**Directions:** Strip out all images, then restate the data verbatim.

[Opening Data extract section]

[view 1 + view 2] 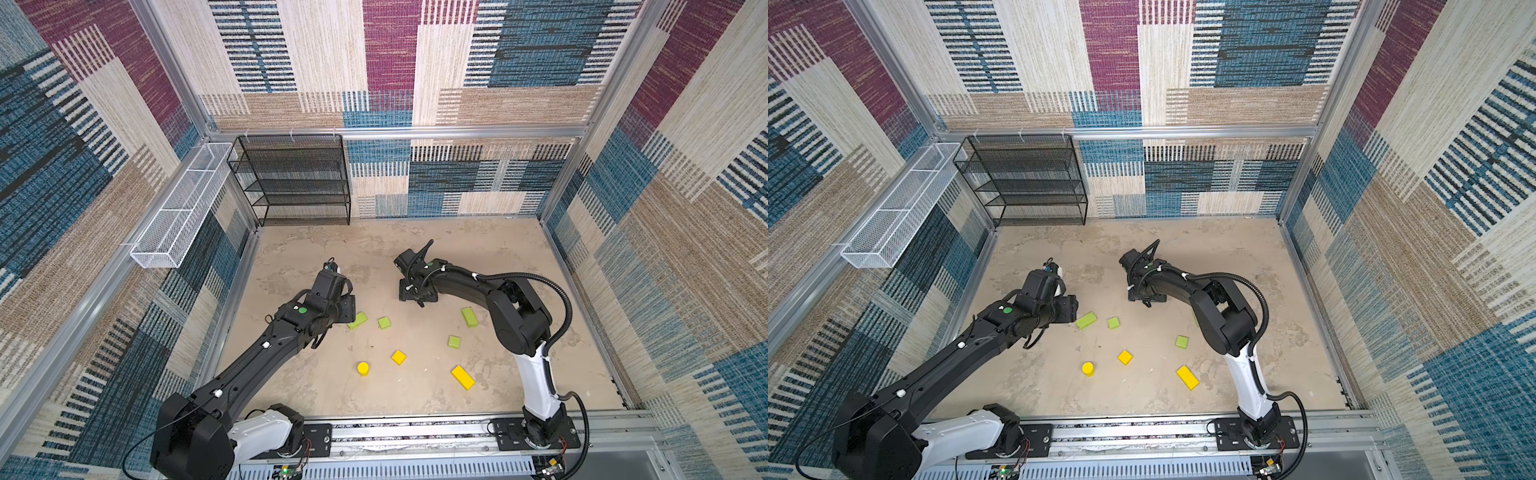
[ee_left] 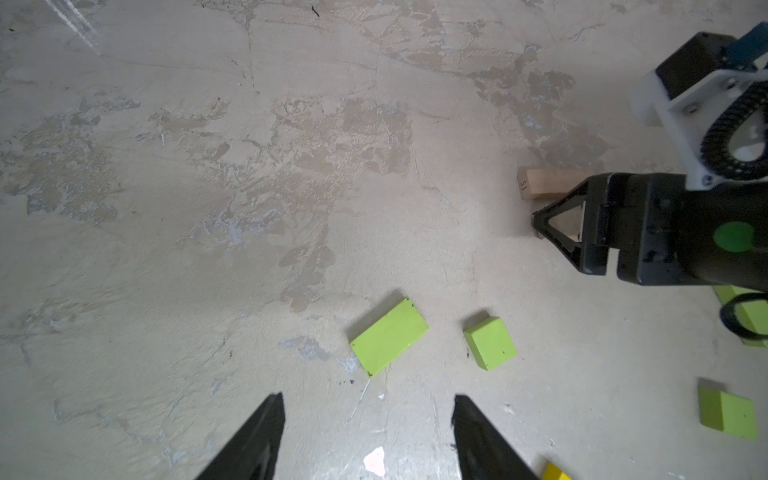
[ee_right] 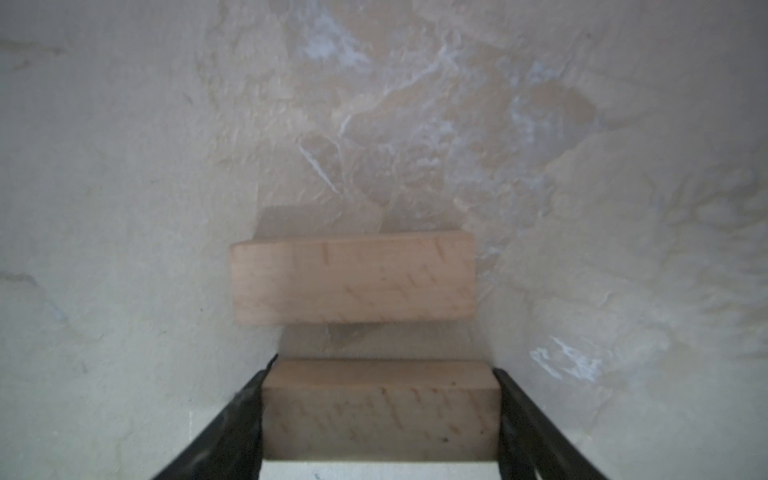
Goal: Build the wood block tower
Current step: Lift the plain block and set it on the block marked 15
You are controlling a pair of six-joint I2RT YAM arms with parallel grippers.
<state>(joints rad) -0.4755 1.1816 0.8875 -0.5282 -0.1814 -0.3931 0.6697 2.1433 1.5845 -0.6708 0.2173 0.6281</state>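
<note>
**Right arm.** The right gripper [image 3: 382, 370] is clamped on a flat tan wooden plank [image 3: 380, 411], with one finger against each short end. The plank is held level and low near the centre of the beige plaster-textured bench [image 1: 457, 249]. Whether it rests on the surface cannot be told. A second flat tan wooden plank [image 3: 353, 282] lies just beyond it, parallel, with a gap between them.

Judgement: the two planks are the base course of the tower. Laid parallel and spaced, they give a broad footing for blocks placed across them. Gripping by the ends leaves the long sides free, so the plank can be set close to its neighbour.

**Left arm.** The left gripper [image 2: 369, 399] has its jaws apart with nothing between them. It hovers between the bench centre and the left edge, just beside a long lime-green wooden block [image 1: 358, 321].

Judgement: it is staged to take that block for the next course.

**Loose stock.** These lie singly and apart between the bench centre and its near edge:
- a lime-green cube-like block [image 1: 384, 323]
- a second long lime-green block [image 1: 470, 316]
- a second lime-green cube-like block [image 1: 454, 342]
- a yellow cube [image 1: 399, 357]
- a short yellow cylinder [image 1: 363, 368]
- a long yellow bar [image 1: 463, 377]

Nothing is stacked yet.

**Caution.** Release the plank only when it is seated flat and parallel, since a skewed base would tilt every later course.
</note>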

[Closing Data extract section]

**Exercise solution:**
[view 1 + view 2] 
[ee_left] 
[ee_right] 
Goal: Build the wood block tower
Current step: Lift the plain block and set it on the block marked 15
You are controlling a pair of six-joint I2RT YAM arms with parallel grippers.
<state>(joints rad) -0.4755 1.1816 0.8875 -0.5282 -0.1814 -0.3931 0.6697 2.1433 1.5845 -0.6708 0.2173 0.6281</state>
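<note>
**Right arm.** The right gripper [image 3: 382, 370] is clamped on a flat tan wooden plank [image 3: 380, 411], with one finger against each short end. The plank is held level and low near the centre of the beige plaster-textured bench [image 1: 457, 249]. Whether it rests on the surface cannot be told. A second flat tan wooden plank [image 3: 353, 282] lies just beyond it, parallel, with a gap between them.

Judgement: the two planks are the base course of the tower. Laid parallel and spaced, they give a broad footing for blocks placed across them. Gripping by the ends leaves the long sides free, so the plank can be set close to its neighbour.

**Left arm.** The left gripper [image 2: 369, 399] has its jaws apart with nothing between them. It hovers between the bench centre and the left edge, just beside a long lime-green wooden block [image 1: 358, 321].

Judgement: it is staged to take that block for the next course.

**Loose stock.** These lie singly and apart between the bench centre and its near edge:
- a lime-green cube-like block [image 1: 384, 323]
- a second long lime-green block [image 1: 470, 316]
- a second lime-green cube-like block [image 1: 454, 342]
- a yellow cube [image 1: 399, 357]
- a short yellow cylinder [image 1: 363, 368]
- a long yellow bar [image 1: 463, 377]

Nothing is stacked yet.

**Caution.** Release the plank only when it is seated flat and parallel, since a skewed base would tilt every later course.
</note>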

The answer has been given in its entirety.